Erté is perhaps best remembered for the gloriously extravagant costumes and stage sets that he designed for the Folies-Bergère in Paris and George White's Scandals in New York, which exploit to the full his taste for the exotic and romantic, and his appreciation of the sinuous and lyrical human figure.

As well as the music hall, Erté also designed for the opera and the traditional theatre, and spent a brief and not wholly satisfactory period in Hollywood in 1925, at the invitation of Louis B. Mayer, head of Metro-Goldwyn-Mayer.

After a period of relative obscurity in the 1940s and 1950s, Erté's characteristic style found a new and enthusiastic market in the 1960s, and the artist responded to renewed demand by creating a series of colorful lithographic prints (see below) and sculpture. The luxuriously illustrated artworks (shown below) contains a rich and representative selection of images, drawn from throughout Erté's long and extraordinary productive career.

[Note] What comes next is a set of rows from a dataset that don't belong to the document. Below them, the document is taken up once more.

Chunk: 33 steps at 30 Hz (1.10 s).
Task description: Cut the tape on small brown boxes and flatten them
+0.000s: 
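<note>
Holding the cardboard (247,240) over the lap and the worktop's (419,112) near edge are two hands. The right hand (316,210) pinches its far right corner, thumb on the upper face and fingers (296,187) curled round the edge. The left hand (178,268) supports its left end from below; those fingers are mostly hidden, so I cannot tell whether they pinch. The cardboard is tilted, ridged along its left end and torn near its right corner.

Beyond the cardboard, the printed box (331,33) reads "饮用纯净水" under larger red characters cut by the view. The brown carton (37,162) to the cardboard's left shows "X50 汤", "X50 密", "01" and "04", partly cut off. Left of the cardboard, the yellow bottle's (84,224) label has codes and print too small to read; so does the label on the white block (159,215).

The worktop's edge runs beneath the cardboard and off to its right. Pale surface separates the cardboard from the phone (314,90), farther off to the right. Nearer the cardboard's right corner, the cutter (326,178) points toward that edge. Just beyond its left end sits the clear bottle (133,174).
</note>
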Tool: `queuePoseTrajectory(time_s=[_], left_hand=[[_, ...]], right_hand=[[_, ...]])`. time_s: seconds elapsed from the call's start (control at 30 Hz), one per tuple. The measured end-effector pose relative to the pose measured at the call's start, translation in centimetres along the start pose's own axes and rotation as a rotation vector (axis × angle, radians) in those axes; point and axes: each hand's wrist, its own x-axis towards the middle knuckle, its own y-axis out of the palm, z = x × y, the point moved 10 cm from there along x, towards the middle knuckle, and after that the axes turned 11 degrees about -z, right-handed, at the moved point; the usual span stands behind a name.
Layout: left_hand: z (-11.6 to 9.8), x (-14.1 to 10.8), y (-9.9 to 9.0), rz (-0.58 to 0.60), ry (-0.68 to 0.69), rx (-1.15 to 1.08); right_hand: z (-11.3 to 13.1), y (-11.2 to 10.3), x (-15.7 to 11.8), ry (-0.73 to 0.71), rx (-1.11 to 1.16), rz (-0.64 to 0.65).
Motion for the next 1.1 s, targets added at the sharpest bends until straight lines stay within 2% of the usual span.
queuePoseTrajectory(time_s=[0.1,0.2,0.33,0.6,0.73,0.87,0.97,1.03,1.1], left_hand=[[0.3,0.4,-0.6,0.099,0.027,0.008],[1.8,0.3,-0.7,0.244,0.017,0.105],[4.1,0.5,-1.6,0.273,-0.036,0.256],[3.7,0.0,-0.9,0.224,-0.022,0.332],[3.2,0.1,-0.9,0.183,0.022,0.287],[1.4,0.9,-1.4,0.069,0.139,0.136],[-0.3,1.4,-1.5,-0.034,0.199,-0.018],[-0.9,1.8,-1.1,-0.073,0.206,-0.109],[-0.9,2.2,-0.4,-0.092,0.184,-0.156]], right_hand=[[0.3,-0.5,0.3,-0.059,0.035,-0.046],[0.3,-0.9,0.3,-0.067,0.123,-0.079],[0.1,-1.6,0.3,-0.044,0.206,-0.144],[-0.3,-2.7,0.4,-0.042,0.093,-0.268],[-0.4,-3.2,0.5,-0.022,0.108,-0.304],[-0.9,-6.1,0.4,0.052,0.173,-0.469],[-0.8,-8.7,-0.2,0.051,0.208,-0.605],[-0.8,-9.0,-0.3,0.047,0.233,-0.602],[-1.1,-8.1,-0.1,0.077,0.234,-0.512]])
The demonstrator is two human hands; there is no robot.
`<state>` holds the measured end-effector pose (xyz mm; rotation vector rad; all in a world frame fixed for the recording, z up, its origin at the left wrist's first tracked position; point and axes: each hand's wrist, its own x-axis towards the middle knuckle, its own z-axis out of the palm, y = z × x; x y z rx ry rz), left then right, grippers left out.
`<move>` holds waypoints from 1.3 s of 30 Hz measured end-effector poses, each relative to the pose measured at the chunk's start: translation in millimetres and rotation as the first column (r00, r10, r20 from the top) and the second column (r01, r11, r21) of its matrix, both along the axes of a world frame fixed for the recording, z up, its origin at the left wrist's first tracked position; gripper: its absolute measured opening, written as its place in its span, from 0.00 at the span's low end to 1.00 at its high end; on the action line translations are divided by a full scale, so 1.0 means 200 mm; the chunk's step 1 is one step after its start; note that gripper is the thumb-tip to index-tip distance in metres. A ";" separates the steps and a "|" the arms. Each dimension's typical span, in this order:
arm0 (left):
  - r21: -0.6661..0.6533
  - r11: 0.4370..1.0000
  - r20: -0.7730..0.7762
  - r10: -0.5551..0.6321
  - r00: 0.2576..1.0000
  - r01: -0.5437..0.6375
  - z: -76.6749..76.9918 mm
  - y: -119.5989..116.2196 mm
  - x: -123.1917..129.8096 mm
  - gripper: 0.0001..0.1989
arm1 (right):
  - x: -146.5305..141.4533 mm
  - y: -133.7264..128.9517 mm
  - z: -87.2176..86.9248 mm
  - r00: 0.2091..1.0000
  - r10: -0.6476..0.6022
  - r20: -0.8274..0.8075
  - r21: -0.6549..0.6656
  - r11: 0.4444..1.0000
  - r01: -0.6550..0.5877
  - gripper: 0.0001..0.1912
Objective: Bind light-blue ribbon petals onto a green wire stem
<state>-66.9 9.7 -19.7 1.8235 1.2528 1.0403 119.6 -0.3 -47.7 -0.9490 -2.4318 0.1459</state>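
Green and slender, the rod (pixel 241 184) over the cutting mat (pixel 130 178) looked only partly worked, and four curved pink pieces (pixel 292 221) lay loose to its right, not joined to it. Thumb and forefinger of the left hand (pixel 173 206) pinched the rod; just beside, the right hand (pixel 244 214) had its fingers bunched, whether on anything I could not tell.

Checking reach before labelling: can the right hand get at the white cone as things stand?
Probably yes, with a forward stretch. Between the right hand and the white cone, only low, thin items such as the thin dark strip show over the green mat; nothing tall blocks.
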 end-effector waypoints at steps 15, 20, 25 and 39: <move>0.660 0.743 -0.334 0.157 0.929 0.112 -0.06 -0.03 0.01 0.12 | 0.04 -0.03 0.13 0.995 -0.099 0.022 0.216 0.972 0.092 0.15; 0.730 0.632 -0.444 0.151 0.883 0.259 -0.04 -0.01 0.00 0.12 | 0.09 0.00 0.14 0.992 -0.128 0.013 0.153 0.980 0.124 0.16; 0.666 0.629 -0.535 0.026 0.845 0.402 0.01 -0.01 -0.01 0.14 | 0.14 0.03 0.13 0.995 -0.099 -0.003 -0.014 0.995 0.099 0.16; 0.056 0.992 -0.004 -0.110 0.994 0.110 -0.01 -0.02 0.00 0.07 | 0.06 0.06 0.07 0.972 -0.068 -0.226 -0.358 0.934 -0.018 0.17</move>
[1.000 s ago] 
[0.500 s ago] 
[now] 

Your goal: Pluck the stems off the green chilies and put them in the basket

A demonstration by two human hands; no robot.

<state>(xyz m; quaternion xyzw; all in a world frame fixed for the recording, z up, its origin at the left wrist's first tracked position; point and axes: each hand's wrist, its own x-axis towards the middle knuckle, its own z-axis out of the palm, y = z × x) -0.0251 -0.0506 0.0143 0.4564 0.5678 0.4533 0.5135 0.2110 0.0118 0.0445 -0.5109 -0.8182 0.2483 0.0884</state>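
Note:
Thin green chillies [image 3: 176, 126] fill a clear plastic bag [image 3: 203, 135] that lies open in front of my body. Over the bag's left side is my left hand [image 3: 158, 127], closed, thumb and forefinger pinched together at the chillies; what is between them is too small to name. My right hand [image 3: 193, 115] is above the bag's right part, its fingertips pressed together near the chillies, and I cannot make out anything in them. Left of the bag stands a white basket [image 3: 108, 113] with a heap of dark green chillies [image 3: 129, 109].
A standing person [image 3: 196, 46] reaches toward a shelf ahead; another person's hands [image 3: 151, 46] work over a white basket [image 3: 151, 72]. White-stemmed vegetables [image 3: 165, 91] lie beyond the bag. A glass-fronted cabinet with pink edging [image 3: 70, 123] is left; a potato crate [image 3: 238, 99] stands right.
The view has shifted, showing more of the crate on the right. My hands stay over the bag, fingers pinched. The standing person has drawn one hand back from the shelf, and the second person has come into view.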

In 1976 the French government awarded Erté the title of Officer of Arts and Letters, and in 1982 the Medaille de Vermeil de la Ville de Paris was bestowed upon him.


Some Lithographic Prints of Erté[2]

The Pursuit of Flore.

Oriental Tale.

Her Secret Admirers.

The Slave.

La Traviata.

At the Theatre: Trapeze.

At the Theatre: The Dancer.

At the Theatre: Golden Calf.

At the Theatre: Mélisande.

The Nile.


References:
[1] Erté Artist's Profile.
[2] New Erté Graphics, Erté, Dover publications, New York (1984).